--- PROBLEM DESCRIPTION ---
The line with "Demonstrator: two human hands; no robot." marks the start; write out that line and all following lines through the end of the listing, exactly.

------------------------------------------------------------

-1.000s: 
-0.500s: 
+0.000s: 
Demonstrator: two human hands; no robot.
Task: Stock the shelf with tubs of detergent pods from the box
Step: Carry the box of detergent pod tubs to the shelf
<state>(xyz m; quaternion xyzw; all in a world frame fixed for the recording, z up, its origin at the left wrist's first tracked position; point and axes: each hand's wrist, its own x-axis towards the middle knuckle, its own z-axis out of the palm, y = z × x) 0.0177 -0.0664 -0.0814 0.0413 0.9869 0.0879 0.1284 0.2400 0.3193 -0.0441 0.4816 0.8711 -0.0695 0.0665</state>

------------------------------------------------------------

--- SOLUTION BELOW ---
Demonstrator: two human hands; no robot.
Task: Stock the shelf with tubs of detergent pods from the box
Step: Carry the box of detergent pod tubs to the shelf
<state>(xyz m; quaternion xyzw; all in a world frame fixed for the recording, z up, its origin at the left wrist's first tracked position; point and axes: each hand's wrist, its own x-axis towards the middle knuckle, its own z-axis out of the palm, y = z × x) 0.0177 -0.0664 -0.0814 0.0413 0.9869 0.0879 0.1284 0.2400 0.3193 -0.0441 0.4816 0.8711 -0.0695 0.0665</state>

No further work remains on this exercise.